▸ **Instructions to follow**
Which lines of the data below hold "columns"? Copy each of them.

▸ **Supplied records**
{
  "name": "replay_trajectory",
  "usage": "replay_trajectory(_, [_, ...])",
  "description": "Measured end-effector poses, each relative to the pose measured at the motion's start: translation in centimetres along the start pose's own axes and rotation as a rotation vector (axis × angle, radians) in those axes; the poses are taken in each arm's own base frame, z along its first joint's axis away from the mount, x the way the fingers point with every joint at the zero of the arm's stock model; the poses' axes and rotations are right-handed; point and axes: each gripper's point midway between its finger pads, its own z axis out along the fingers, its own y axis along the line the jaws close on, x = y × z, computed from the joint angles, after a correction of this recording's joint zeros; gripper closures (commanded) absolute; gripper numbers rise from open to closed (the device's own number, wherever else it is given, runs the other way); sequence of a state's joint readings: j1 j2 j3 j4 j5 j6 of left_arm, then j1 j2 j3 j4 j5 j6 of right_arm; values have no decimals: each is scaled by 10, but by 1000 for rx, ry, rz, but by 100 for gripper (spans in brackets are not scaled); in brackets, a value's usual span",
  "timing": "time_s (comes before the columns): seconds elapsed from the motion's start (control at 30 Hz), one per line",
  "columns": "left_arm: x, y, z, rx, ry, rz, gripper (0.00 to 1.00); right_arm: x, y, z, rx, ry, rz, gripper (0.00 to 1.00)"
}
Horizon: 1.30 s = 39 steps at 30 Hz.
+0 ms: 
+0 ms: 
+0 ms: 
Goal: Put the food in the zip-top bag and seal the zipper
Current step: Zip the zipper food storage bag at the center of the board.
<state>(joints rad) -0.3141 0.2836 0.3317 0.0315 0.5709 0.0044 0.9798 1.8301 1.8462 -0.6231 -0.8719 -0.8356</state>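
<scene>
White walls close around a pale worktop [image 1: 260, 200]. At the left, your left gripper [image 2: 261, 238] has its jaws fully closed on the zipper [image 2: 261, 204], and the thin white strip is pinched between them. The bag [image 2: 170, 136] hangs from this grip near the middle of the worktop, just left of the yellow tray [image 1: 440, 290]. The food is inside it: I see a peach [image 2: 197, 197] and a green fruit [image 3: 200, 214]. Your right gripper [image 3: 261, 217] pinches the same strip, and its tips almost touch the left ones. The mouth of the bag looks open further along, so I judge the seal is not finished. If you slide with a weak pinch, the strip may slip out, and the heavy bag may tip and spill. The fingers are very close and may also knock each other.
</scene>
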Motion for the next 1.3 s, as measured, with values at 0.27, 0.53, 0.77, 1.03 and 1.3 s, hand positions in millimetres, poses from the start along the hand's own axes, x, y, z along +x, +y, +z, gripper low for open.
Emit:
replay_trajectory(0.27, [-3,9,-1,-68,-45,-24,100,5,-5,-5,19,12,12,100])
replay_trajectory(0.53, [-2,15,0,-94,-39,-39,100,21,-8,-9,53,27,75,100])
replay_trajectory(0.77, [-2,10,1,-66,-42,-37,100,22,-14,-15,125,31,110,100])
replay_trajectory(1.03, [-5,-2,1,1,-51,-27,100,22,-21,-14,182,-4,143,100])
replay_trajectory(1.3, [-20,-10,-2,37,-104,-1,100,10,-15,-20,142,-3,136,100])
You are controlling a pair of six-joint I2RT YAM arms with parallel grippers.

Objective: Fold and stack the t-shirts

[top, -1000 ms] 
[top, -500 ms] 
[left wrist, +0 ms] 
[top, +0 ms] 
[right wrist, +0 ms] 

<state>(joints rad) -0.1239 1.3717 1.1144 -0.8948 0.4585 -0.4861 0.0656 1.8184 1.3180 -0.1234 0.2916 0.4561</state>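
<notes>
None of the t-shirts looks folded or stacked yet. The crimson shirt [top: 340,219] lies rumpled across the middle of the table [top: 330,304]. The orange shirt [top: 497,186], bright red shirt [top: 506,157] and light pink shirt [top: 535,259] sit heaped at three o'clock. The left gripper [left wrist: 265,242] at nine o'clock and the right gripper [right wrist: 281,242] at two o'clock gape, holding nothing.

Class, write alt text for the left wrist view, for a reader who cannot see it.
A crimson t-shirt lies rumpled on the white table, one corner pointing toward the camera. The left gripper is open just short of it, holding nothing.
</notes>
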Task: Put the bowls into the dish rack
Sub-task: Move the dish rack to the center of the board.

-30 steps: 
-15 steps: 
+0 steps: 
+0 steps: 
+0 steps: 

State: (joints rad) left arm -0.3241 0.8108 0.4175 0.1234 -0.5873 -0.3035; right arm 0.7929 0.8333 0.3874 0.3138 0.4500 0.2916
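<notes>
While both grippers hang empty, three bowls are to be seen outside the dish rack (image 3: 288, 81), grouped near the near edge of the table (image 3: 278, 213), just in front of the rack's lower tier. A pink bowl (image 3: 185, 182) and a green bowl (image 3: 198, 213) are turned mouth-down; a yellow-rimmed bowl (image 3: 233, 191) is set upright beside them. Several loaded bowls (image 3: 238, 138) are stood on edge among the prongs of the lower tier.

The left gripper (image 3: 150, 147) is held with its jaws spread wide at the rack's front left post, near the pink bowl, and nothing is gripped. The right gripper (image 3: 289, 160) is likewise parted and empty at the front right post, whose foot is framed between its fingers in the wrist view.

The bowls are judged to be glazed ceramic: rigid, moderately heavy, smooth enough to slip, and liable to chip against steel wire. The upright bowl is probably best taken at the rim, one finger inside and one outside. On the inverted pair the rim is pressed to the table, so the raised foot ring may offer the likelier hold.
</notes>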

▸ **Written solution**
  "timing": "time_s (comes before the columns): seconds elapsed from the motion's start (control at 30 Hz), one per line",
  "columns": "left_arm: x, y, z, rx, ry, rz, gripper (0.00 to 1.00); right_arm: x, y, z, rx, ry, rz, gripper (0.00 to 1.00)"

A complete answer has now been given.